• _Task to complete_
Search the listing below for the line with "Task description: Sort", then write out that line and every one after it exactly, without the pictures.

START Supplied information

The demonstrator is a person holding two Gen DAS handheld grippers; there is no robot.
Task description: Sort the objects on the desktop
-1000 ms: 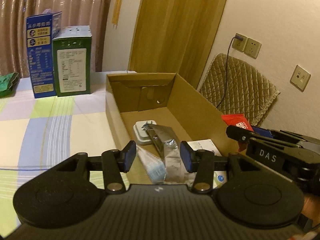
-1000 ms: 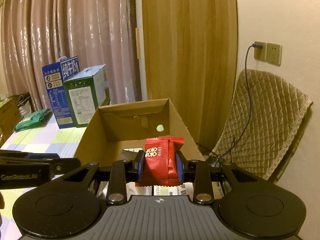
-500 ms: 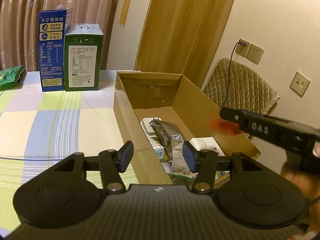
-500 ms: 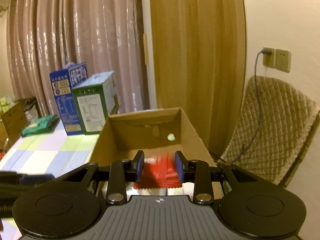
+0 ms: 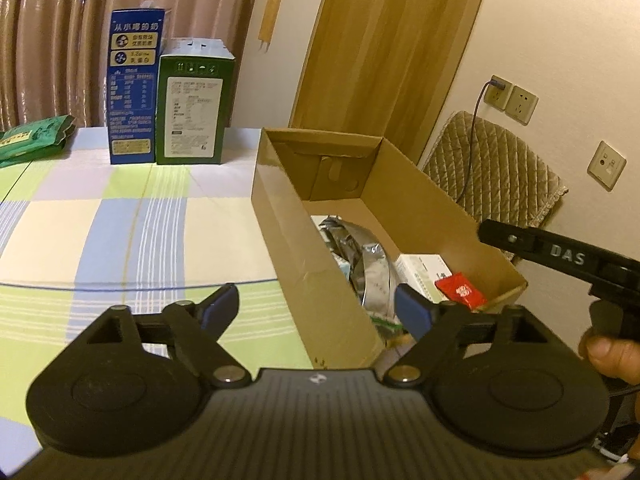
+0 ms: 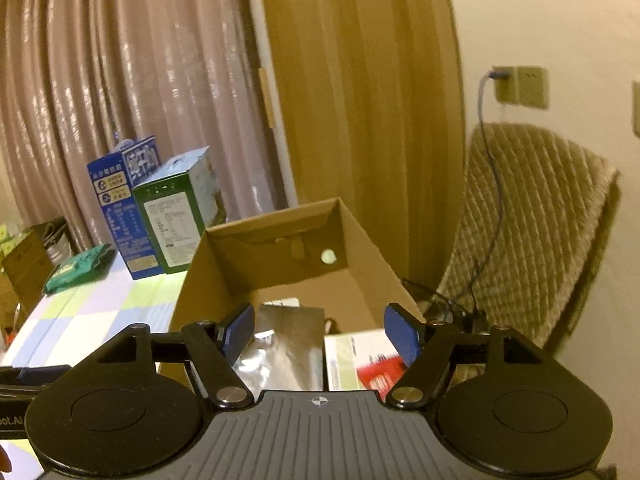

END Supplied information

• _Result for this task_
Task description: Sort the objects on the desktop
-1000 ms: 
-1000 ms: 
-500 ms: 
-500 ms: 
+0 ms: 
+0 ms: 

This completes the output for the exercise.